Madre Alix quer ajudá-las, mas sente-se impotente e teme por seu futuro. Sugere uma epígrafe para o livro de Lia e que serve para a vida das duas: "Sai da tua terra e da tua parentela e da casa de teu pai e vem para a terra que eu te mostrarei"(Gênesis).

"Sete" - Irmã Clotilde leva frutas para Lorena, que se exercita na bicicleta. Falam sobre as duas Santas Teresas; sobre Tolstói; sobre homossexualismo (comenta-se no pensionato que I. Clotilde é lésbica); sobre beleza, ideais, filosofias de vida. A freira vai lavar as mãos e volta criticando a cor, a saúde e a alimentação das três amigas. Lorena anseia por beleza e um telefonema... Quer ficar só, mas a freira se demora na visita e no exame do quarto, dos animais, dos livros da moça. Esta lê um pedaço de um livro de Direito, cita frases em latim, enquanto pensa sobre o lado oculto das pessoas: a vida é um jogo de espelhos, e Lorena tem sede de autenticidade... Lia chega, a freira se vai. Devolve a chave do carro, conta sobre a viagem à Argélia, brinca de entrevistar Lorena (os assuntos de sempre: virgindade, casamento, M.N., Fabrízio, Pedro) e diz que esta é edipiana. Ambas mostram-se preocupadas com a gravidez de Ana "Turva" e sua dependência.

Divertem-se no jardim e despedem-se no portão. Lia pede roupas para os "revolucionários". Lorena fica pensando na iniciação sexual das amigas e imagina como será sua "primeira vez"(M.N. é ginecologista, um "gentleman").

"Oito" - Ana Clara e Max acordam e conversam: ele e Lorena são "aristocratas", têm álbum de retratos... Os de Lorena estão na garagem do pensionato.
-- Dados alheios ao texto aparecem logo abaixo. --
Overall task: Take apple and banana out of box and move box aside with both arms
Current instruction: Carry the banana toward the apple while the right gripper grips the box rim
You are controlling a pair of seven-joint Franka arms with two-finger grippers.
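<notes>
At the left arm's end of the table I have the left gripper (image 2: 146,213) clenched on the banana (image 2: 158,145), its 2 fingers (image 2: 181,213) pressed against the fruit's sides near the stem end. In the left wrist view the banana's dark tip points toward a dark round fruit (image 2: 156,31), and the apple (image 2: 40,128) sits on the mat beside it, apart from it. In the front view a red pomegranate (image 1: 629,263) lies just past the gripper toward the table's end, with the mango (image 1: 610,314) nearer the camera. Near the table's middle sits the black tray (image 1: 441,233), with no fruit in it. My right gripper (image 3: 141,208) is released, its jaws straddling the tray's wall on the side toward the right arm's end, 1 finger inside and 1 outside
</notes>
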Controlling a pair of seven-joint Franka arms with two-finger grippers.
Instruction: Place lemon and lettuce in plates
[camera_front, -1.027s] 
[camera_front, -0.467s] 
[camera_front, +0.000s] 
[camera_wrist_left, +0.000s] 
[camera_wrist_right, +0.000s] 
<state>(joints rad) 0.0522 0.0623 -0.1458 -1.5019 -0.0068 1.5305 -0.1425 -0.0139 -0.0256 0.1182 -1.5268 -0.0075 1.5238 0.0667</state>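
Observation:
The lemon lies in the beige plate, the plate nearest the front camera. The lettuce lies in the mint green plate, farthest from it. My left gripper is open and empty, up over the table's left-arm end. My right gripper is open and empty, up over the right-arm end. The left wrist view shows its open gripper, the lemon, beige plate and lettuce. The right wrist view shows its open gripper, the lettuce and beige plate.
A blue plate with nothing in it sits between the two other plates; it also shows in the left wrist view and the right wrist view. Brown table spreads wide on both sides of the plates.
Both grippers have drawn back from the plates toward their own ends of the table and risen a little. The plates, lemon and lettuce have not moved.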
Criticam o amante jovem de "mãezinha", Mieux. Max vai até a geladeira, come e volta a dormir. Ana pensa na desculpa que vai inventar para o noivo aceitar seu sumiço. Arruma-se e sai. Chove. São quase 11 h da noite. Não consegue táxi e aceita carona de um industrial em um Mercedes. Foge dele e refugia-se em um bar, onde encontra um velhote estranho que a convida para seu apartamento. Confundindo-o com "um pai" que nunca teve, segue-o. Apartamento de boêmio - retratos na parede, vitrola de corda, discos de tangos. Ana deita-se na cama e dorme, enquanto ele lê para ela textos sobre Napoleão, Rodolfo Valentino e tem orgasmo. Diz que o platonismo amoroso é a forma mais sutil e temível da paixão infinita e insaciável.

"Nove" - Na banheira, Lorena filosofa sobre "ser" ou "estar" no mundo - na desintegração do ser humano na cidade grande, no papel do filósofo, do advogado, do médico, do psiquiatra.
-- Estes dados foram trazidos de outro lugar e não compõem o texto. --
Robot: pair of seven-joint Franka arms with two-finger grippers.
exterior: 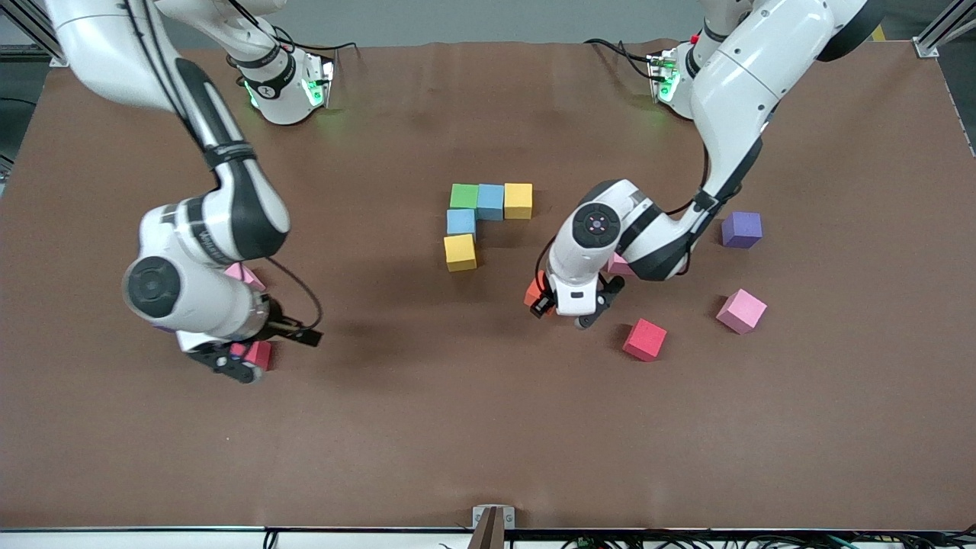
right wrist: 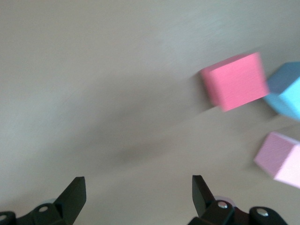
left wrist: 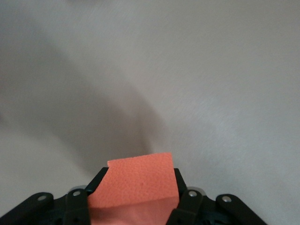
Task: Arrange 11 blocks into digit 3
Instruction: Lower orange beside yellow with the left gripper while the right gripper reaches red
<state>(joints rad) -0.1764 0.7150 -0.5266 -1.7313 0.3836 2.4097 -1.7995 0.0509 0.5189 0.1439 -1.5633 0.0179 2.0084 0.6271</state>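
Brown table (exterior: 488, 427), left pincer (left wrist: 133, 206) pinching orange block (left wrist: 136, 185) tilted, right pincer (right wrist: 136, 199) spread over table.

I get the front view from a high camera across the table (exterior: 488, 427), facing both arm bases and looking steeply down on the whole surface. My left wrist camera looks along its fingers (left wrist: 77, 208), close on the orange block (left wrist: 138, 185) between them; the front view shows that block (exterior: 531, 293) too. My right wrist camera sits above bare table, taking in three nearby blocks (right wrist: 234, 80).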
Sente todos os sintomas de todas as doenças mentais, apesar de charmosa e inteligente. Lembra-se da fazenda, das procissões em que se vestia de anjo. Rememora o primeiro encontro com M.N. e imagina as reações de mãezinha quando lhe contar sobre ele. Sai do banho emocionada e veste um robe. Chega o colega Guga, que lhe conta ter abandonado a família, a escola e estar vivendo em um porão, numa comunidade. Escandalizada com sua sujeira, Lorena corta-lhe as unhas, alerta-o sobre promiscuidade e lê para ele uma carta de M.N. Guga se excita e tenta amá-la. Ela quase cede, mas reage e ele se vai. Chega Lia. Conversam sobre filosofia, Lacan, auto-identificação, transferência de afetos. Lia quer provar que M.N. está mais para pai que para namorado, mas Lorena não admite. Falam sobre o telefonema de Herr Pô e da promessa de ajuda em dinheiro para a viagem. Lorena entrega a Lia um cheque em branco e pede-lhe para usar uma cruz na corrente, enquanto filosofa sobre Deus, religião, fé. Lia sai rindo. Lorena faz caretas.

"Dez" - Lia pega carona com o motorista de mãezinha de Lorena e vai visitá-la. No caminho, consegue fundir a cabeça do senhor com seu discurso sobre família e liberdade. Recebida no hall pelo mordomo, fuma, examina os objetos e tapetes luxuosos, enquanto imagina sua viagem, a desunião da esquerda; vê-se na Argélia escrevendo seu diário e exaltando a Pátria. Mãezinha chora, na cama, a morte do psiquiatra Dr. Francis. Desajeitada, Lia tenta consolá-la e ouve suas lamúrias sobre a diferença de idade entre ela e Mieux, a impossibilidade de acompanhá-lo em seus programas, a dificuldade em aceitar a velhice e a morte. Lia lembra-se de sua família (tão equilibrada!) com saudade e amor. Mãezinha pergunta sobre os namoros de Lorena e Lia (acha-a masculinizada) e quer trazer a filha de volta à casa. Conta uma versão totalmente diferente sobre a morte de Rômulo (falência cardíaca, ainda bebê). Lia sente-se nauseada e pensa em ver o álbum de fotos na garagem: acha que mãezinha está escamoteando a tragédia por auto-defesa. Ganha roupas e mala para a viagem.

"Onze" - Tarde da noite. Ana Clara chega transtornada ao quarto de Lorena, que está estudando para a prova no dia seguinte (a greve terminara). Entra arrastada, gritando de dor no peito e imunda. Lorena coloca-a na banheira - seu corpo está cheio de nódoas roxas e sofre alucinações com formigas, baratas, Deus e Max.

Pede uísque e a bolsa. Delira. Lorena pensa no abismo entre o ser e o estar, num futuro feliz no campo, fora de sua casca. As novelas da vizinhança encobrem os ruídos e finalmente A. Clara adormece. Lorena toma chá. Finalmente Lia chega para preparar as malas (a viagem será na manhã seguinte) e Lorena vai até seu quarto. Conversam muito - sabem que estão se despedindo - e Lia conta-lhe que Guga virá procurá-la. Não vêem futuro na relação com M.N., que jamais abandonará a família, pois a "dor do remorso dói mais que a dor física"(Tolstói). Ao voltar para o quarto, Lorena tem um choque: A. Clara está morta.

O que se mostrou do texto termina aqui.